◆ Given information:
****************
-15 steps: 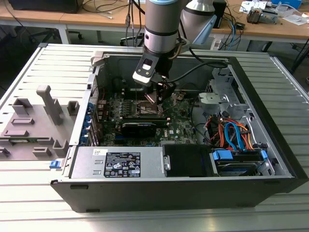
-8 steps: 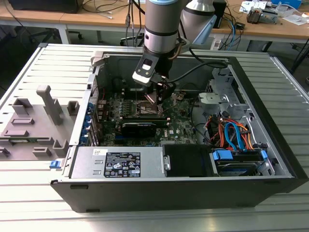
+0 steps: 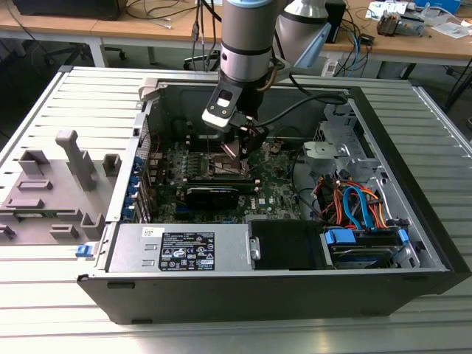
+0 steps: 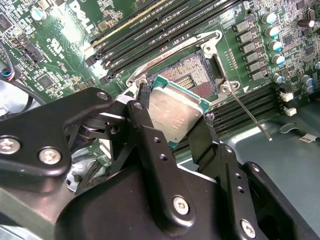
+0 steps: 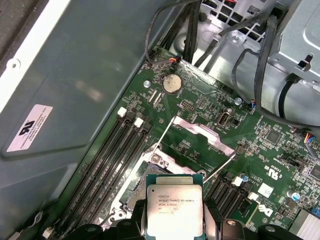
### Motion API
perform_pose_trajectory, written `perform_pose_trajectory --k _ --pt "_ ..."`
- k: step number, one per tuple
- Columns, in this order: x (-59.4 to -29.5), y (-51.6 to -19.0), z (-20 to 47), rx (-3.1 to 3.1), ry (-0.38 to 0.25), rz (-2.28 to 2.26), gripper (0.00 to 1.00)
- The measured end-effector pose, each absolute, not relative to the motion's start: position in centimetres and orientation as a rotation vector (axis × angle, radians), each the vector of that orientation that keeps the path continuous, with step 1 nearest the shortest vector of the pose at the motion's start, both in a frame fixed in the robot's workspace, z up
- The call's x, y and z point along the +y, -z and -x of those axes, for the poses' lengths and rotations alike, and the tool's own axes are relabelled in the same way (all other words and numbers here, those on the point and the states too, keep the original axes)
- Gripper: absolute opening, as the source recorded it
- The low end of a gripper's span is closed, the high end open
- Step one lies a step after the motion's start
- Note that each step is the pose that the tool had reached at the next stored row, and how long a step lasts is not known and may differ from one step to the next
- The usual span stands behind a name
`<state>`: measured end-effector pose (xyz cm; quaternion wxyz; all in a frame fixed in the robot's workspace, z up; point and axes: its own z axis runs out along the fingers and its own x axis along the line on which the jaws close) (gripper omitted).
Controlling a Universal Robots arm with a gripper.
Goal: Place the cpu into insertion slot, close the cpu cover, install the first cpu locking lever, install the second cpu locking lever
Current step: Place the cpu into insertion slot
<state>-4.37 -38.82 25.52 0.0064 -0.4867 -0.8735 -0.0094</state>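
Grey steel case [image 3: 258, 295] lay open on the slatted counter [image 3: 81, 96] in the exterior view, motherboard [image 3: 276, 184] facing up. The arm reached down into it, with the tool [image 3: 242, 146] low over the middle of the board. Its grip could not be judged from there.

Second wrist view: tool clamped on the cpu [image 4: 175, 112], a black finger [image 4: 145, 125] on each of two opposite edges and the silver top showing between them. The cpu hung clear of the socket [image 4: 192, 75], just to one side and not seated. The contact field lay bare. One lever [image 4: 250, 116] stuck out free as a straight rod, unlatched.

First wrist view: cpu partly overlapped the socket frame. Beyond it the cover [image 5: 205, 134] stood swung open. Both levers were released, thin rods angling away from the socket.

Judgement: first step in hand. The cpu was brought to the slot but not in it; cover not closed, neither lever locked. Seating called for the chip square and level over the socket with edges matched, then a gentle let-go with no sideways drag across the contacts.
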Motion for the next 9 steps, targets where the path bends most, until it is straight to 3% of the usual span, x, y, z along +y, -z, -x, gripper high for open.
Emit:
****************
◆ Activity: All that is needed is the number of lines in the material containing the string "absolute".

◆ Task result: 2